Smart move. The post, at the time of this writing, has already been viewed about 29,000 times. And, when Gawker's Brian Moylan wrote about the same "leper colony" almost exactly a year ago, his also-short post was viewed more than 150,000 times.

Publishing big, engaging photos, especially if they take viewers to a place they'll probably never get the chance to visit -- and getting out of the way quickly, with just minimal commentary or introduction -- is as close to a guaranteed hit on the Internet as it gets. (I know something about this, having written successful -- in terms of traffic, anyway -- posts that brought readers to the wreckage of the Titanic, into the bedroom of their favorite faceless bloggers, and inside a nuclear reactor.)

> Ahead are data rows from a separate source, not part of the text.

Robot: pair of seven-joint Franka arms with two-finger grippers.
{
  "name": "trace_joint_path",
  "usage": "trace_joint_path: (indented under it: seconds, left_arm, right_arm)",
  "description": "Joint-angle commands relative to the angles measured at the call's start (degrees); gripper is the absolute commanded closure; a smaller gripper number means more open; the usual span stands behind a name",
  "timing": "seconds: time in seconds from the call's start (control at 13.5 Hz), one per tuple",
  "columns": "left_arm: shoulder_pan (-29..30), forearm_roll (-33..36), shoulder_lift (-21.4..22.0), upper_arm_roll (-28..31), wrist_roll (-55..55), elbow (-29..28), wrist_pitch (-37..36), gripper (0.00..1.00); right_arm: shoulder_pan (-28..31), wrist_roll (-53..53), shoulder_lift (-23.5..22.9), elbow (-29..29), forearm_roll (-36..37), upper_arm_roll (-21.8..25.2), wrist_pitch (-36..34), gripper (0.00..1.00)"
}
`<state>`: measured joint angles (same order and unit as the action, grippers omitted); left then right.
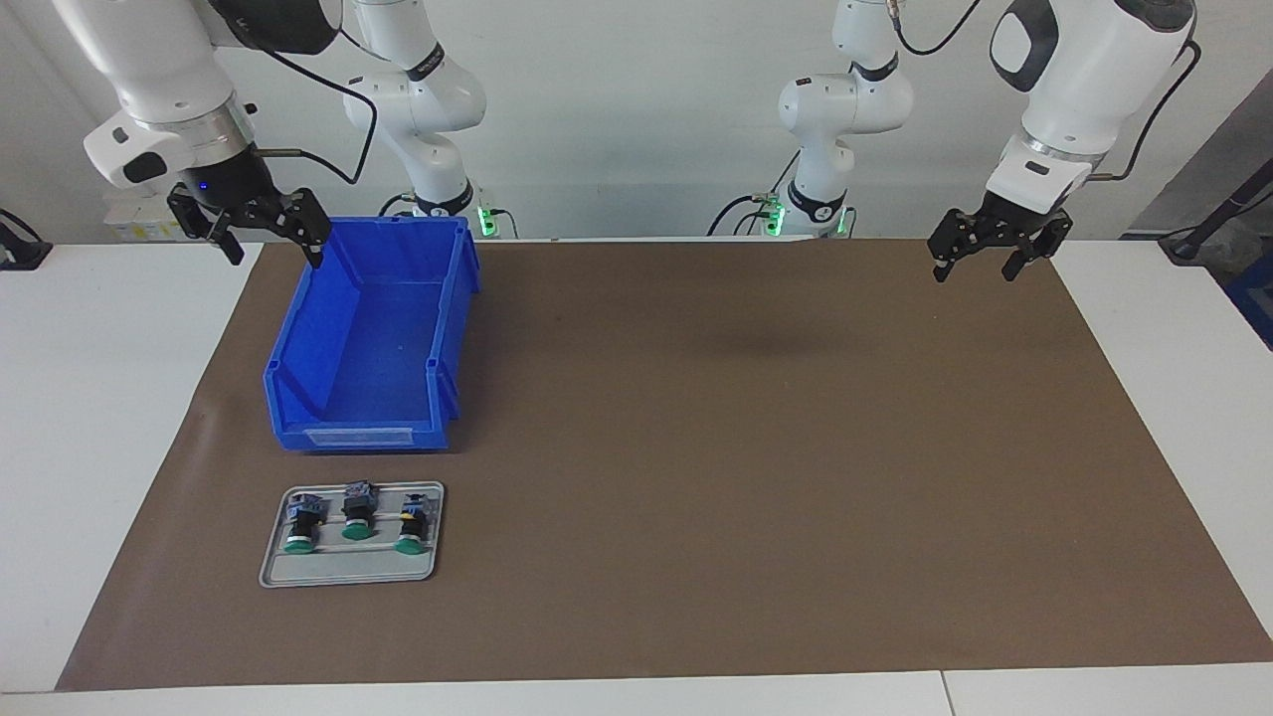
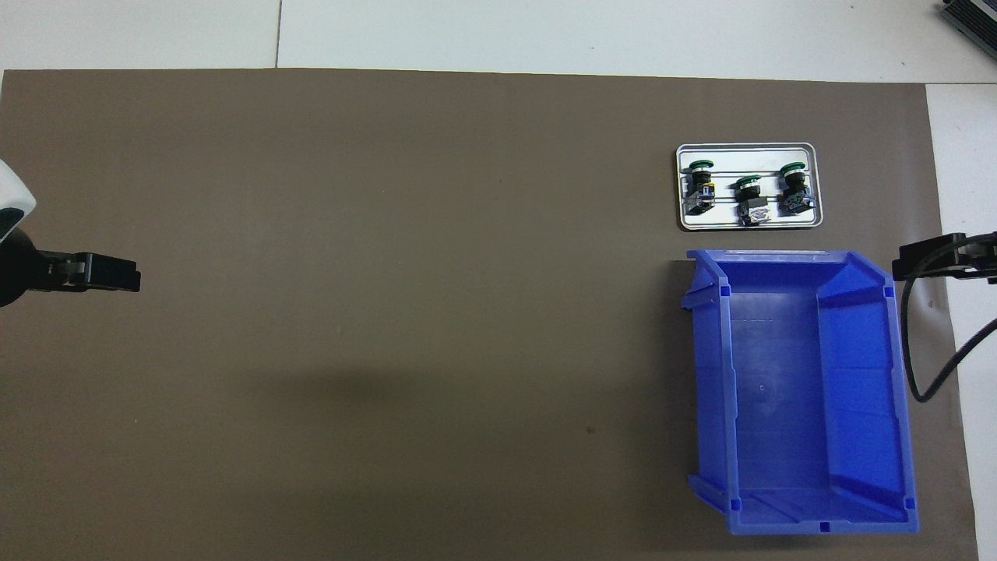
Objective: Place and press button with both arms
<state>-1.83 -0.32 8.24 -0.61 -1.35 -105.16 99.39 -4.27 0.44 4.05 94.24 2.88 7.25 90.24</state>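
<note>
Three green-capped push-buttons (image 1: 357, 519) lie on a grey metal tray (image 1: 350, 572) just beside the empty blue plastic bin (image 1: 373, 328), ready for picking, while left hand (image 1: 998, 254) and right hand (image 1: 249, 221) hover, fingers apart, empty

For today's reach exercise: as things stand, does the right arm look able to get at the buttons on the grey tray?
Probably yes. The right gripper hangs open by the blue bin; the three buttons lie uncovered on the grey tray, just past the bin.
</note>
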Motion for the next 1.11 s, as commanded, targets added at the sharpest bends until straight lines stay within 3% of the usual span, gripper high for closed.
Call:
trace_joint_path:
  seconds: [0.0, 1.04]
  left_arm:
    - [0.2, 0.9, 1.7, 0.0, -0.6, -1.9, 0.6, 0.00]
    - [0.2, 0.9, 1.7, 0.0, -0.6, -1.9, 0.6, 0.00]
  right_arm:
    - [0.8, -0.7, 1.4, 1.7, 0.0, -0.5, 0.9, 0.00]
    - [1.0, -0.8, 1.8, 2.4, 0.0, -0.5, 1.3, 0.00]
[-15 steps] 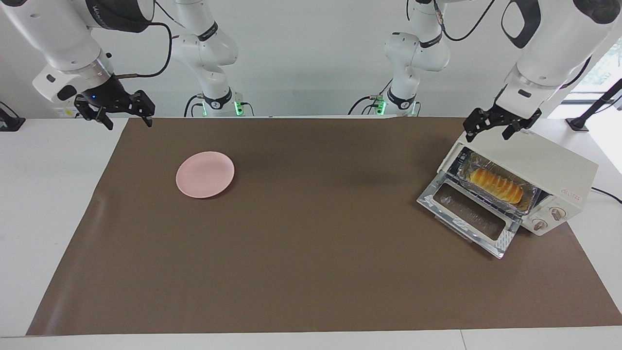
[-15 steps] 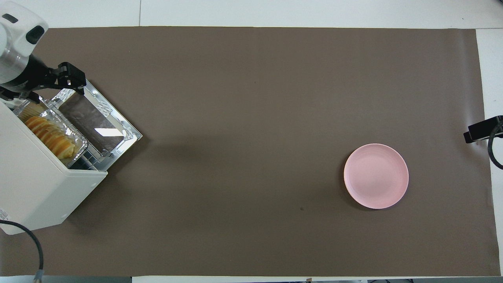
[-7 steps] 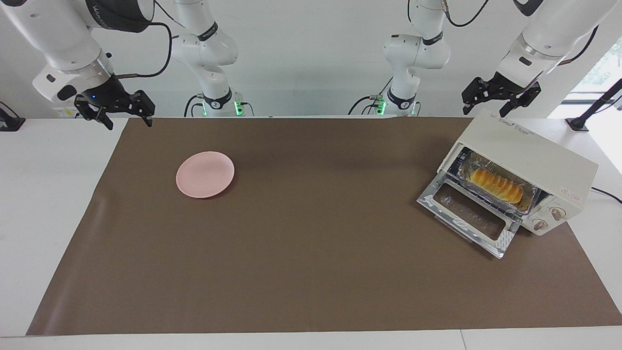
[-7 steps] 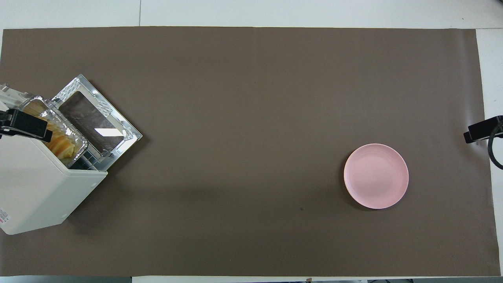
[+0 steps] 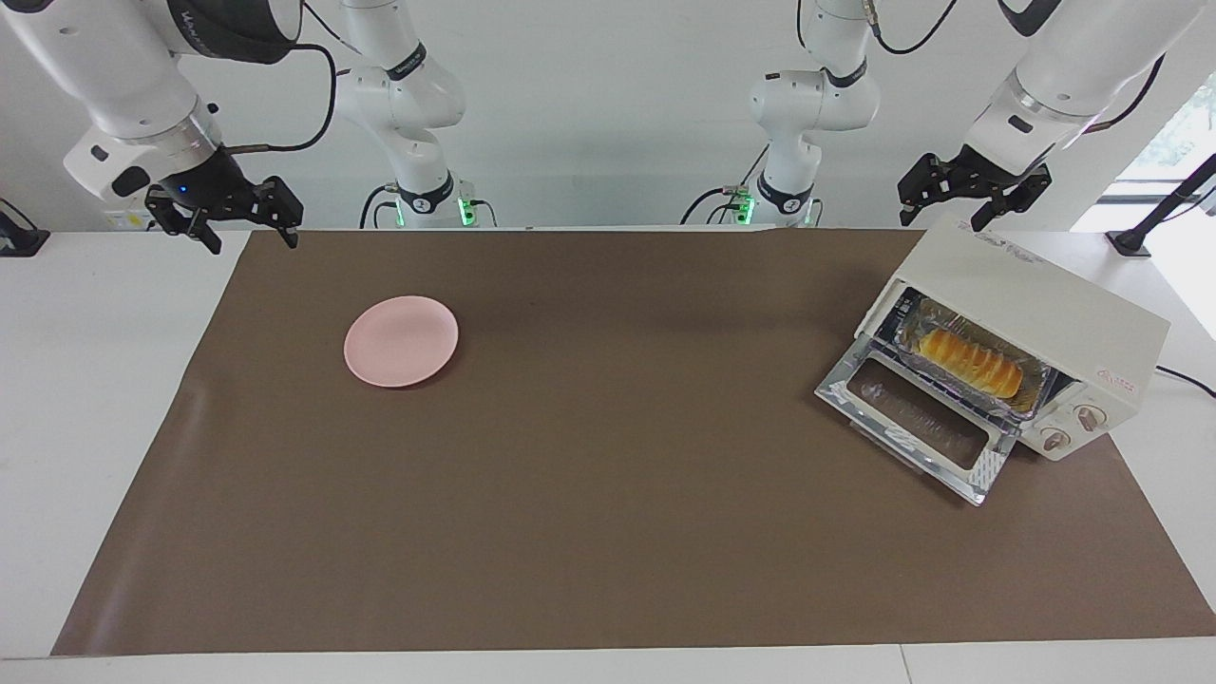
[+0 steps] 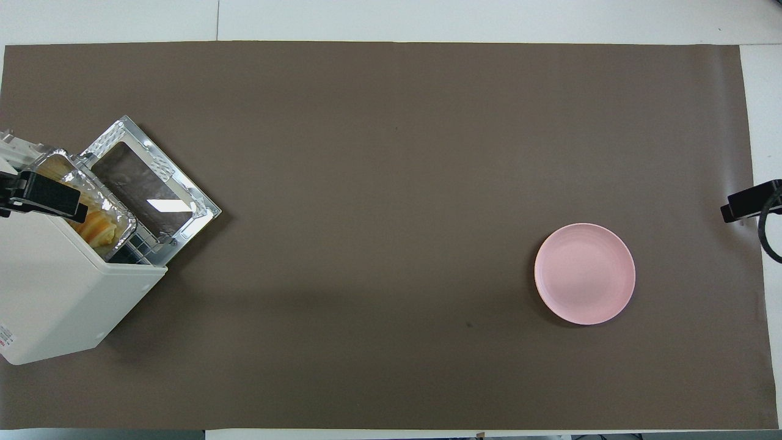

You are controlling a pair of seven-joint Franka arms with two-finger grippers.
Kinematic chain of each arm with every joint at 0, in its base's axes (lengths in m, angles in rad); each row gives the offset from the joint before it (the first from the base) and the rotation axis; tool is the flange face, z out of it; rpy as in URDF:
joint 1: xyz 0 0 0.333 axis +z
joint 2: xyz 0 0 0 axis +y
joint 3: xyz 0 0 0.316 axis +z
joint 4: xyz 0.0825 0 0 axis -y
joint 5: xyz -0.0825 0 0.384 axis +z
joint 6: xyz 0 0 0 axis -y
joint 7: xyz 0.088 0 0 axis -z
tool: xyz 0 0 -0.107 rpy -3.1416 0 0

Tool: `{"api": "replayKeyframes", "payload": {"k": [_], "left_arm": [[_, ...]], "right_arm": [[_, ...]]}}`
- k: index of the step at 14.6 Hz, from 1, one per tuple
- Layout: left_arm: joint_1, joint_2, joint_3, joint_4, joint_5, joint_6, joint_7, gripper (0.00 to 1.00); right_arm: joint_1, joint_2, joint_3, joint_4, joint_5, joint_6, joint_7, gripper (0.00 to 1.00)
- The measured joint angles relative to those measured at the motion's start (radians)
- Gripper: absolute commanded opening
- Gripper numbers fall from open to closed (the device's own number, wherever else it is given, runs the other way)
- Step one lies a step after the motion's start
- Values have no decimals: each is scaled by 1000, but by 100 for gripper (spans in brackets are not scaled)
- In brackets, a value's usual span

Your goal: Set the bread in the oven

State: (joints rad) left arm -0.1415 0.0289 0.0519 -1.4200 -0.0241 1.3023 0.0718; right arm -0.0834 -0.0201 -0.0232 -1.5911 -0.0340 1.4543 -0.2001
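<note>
The cream-white oven (image 5: 1045,318) stands at the left arm's end of the table with its glass door (image 5: 917,427) dropped open onto the mat. The ridged golden bread (image 5: 971,363) lies in a silver foil tray (image 5: 1035,394) inside the oven's mouth. In the overhead view part of the bread (image 6: 98,225) shows at the oven (image 6: 61,293) opening. My left gripper (image 5: 948,217) hangs open and empty in the air above the oven's top. My right gripper (image 5: 253,243) waits, open and empty, over the mat's corner at the right arm's end.
A pink plate (image 5: 401,340) sits bare on the brown mat (image 5: 608,494) toward the right arm's end, also seen in the overhead view as the plate (image 6: 584,273). A black cable (image 5: 1187,378) runs from the oven along the white table.
My left gripper has risen from just over the oven's top corner and drawn back toward the robots, still open. The bread, oven, plate and right arm have not moved.
</note>
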Motion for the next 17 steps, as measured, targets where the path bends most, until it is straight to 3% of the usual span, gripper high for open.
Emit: {"api": "replayKeyframes", "payload": {"k": [6,13,17], "left_arm": [[5,-6,-39,-19,0,0,-34,100],[12,-67,-46,-189,2,105,-36,100],[33,-96,-46,-224,2,125,-36,100]], "right_arm": [[0,0,0,0,0,0,0,100],[0,0,0,0,0,0,0,100],[0,0,0,0,0,0,0,100]]}}
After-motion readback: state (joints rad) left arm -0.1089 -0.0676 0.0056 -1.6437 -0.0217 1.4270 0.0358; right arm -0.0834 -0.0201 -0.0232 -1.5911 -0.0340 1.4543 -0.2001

But some places require a bit more than just photos. A leper colony in New York? Quarantine zone? Crumbling walls? Ghosts? Don't you want to know more?

Having served as the editor-in-chief of Atlas Obscura, a compendium of the world's wonders, curiosities, and esoterica, before taking over what would become The Atlantic's Health channel, I know a thing or two about North Brother Island. Indeed, I've edited a short piece about it before. (Aside from the leper colony, North Brother Island is known as the site where the General Slocum steamship went up in flames with more than 1,000 people on board in 1905. For nearly 100 years, until the September 11 terrorist attacks in 2001, it was the worst loss of life in New York's history.)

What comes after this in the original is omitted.